Showing posts with label renee zellwegger. Show all posts
Showing posts with label renee zellwegger. Show all posts

Saturday, 27 August 2016

Bridget Jones

I got up at dawn yesterday to pack up our rented holiday cottage in Cornwall before the 10am deadline.

By the time the children emerged, bleary eyed and mussy-haired, from their lairs, I'd got all the suitcases and bags shoehorned into the car, leaving them with a change of clothes for the journey, and just enough space to sit in.

(At least #3 didn't have to perch on top of a case of Beck's Blue like she did on the way down).

"MUMMY!" Wails #1. "I HAVEN'T GOT A BRA!"

At this point I lose it.

"YOU'RE NOT EXACTLY DOLLY PARTON ABOUT TO GO JOGGING!" I yell back at #1.

But she fixes me with that baleful, nearly-teenage glare, until I go and unpack her suitcase from the car, like playing Jenga with surfboards, buckets and sundry kitchen items, and retrieve the crucial piece of clothing.

Eventually, we're driving over the A4 flyover into London, and there it is. A giant poster proclaiming that BRIDGET JONES'S BABY is about to hit our cinema screens.

And I'm hit by a wave of nostalgia.

I loved Bridget. I loved her neuroses, her imperfections and her granny knickers.

I loved her humour and the way she cut through all the 'emotional fuckwittery.' And I loved the way she ate like a normal woman, smoked like a chimney and drank like a trooper.

I loved Bridget because I pretty much was Bridget.

So much so, that when the BBC were looking for people to 'star' in a documentary about the 'real life Bridget Joneses' they called me.

I flatly refused, despite a fair amount of arm twisting, to let a camera crew follow me around town for a week, but I did agree to take part in a small segment of the film - a single's dinner party.

I turned up, along with seven other 'singles' at the appointed Chelsea restaurant, and was told that the film crew would be a while setting up, "so do, please, help yourself to free drinks at the bar."

An hour later, nervous and tanked up with booze on empty stomachs, we were all flying. At least, I was.

In a herculean effort to stand up for the rights of women to be single and happy, I waved my wine glass around and proclaimed "Look. I've got a great job, a really cool car, and I own my own flat. Why on earth would I need a man to make myself complete?" Job done. Or so I thought.

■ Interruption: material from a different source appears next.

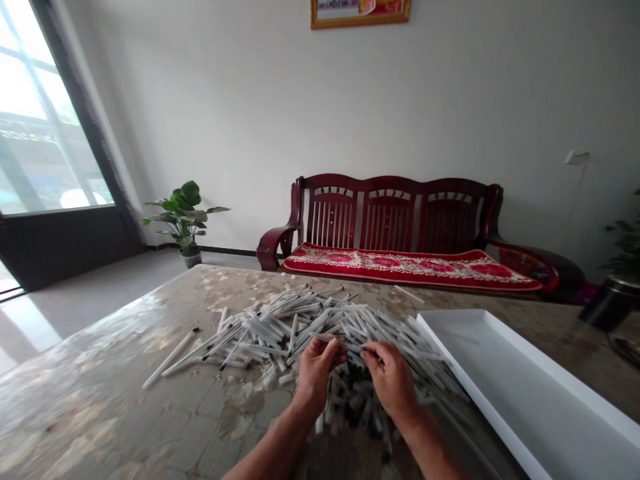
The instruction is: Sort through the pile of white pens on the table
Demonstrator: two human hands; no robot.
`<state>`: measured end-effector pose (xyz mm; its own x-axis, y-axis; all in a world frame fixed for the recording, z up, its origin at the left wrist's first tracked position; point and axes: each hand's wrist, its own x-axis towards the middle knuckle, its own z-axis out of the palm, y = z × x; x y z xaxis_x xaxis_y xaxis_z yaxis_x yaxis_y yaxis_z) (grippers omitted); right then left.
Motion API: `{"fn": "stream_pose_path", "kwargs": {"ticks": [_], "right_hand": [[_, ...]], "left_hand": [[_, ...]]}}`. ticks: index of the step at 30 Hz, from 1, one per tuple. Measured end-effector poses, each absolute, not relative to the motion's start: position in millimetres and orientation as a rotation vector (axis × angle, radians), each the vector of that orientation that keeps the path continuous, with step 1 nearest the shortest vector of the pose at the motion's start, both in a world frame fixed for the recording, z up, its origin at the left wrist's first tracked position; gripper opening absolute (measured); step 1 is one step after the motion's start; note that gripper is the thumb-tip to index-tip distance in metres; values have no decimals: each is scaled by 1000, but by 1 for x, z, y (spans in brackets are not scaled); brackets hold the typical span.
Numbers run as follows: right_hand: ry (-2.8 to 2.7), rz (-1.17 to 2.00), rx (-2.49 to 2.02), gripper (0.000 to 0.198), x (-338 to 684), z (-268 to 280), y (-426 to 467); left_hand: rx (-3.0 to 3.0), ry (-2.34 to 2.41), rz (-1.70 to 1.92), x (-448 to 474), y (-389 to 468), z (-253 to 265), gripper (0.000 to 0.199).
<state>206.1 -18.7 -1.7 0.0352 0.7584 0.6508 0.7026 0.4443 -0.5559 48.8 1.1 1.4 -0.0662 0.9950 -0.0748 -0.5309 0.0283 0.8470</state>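
Note:
My left hand is closed in a pinch on a thin translucent tube. The fingertips of my right hand grip the other end of this tube, so it spans the short gap between both hands, held above the table. Around and beyond my hands spreads a loose pile of whitish tubes, several with black tips. Under and between my wrists lie small dark and pale pieces, too blurred to name. One tube with a dark end lies apart on the left.
A shallow white tray stands at the right, its edge against the pile. The patterned table reaches toward a red wooden bench. A dark canister stands at far right; a potted plant is beyond the table's left end.

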Motion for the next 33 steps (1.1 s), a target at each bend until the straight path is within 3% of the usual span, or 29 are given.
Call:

I wasn't expecting anyone to actually see the documentary. My friends were all far too busy working and partying to be indoors watching TV on a Thursday night.

(And this was before the days of Sky Plus and Catch Up TV. You actually had to set a timer on your VHS machine, which was far too much hassle).

So, imagine my horror, when ALL WEEK, on prime time TV, the BBC ran a trailer.

There was only one person in the trailer: Me.

There I am, slightly tipsy, saying "Look. I've got a great job, a really cool car, and I own my own flat." Then the serious, male, voiceover cuts in: "So why can't these women find the one thing they really want: A MAN?"

Everyone saw it. Everyone saw me slapping feminism in the face and pronouncing myself un-whole.

But it didn't stop me loving Bridget.

After all, she gave us all an excuse to drink too much. She made downing gallons of Chardonnay with your friends cool. She made drinking home alone, holding a pity party for one, de rigeur.

So, what's Bridget up to now?

More of the same, apparently. Still drinking. Still going to nightclubs. Still looking for a man to make her emotionally stable.

Well that's all just bollocks.

For a start, I know - better than anyone else - that Bridget could not have drunk that amount of Chardonnay for the last twenty years without suffering some pretty major side effects.

One thing's for sure: she would NOT be the size two that Renne Zellweger portrays her as in the movie.

(I presume that Renee flatly refused to 'bulk up' to a normal size this time around).

And would a drunk, forty-something Bridget still be funny and endearing, or just a bit....sad?

I like to think that lovely Bridget would have learned something over the past two decades.

I think she'd be a brilliant, funny, imperfect mother. I think she'd have a not-always-perfect, but kind and forgiving marriage.

And I think she'd be sober. (Let's face it, moderation would never be Bridget's thing).

Love to all you proper Bridgets out there.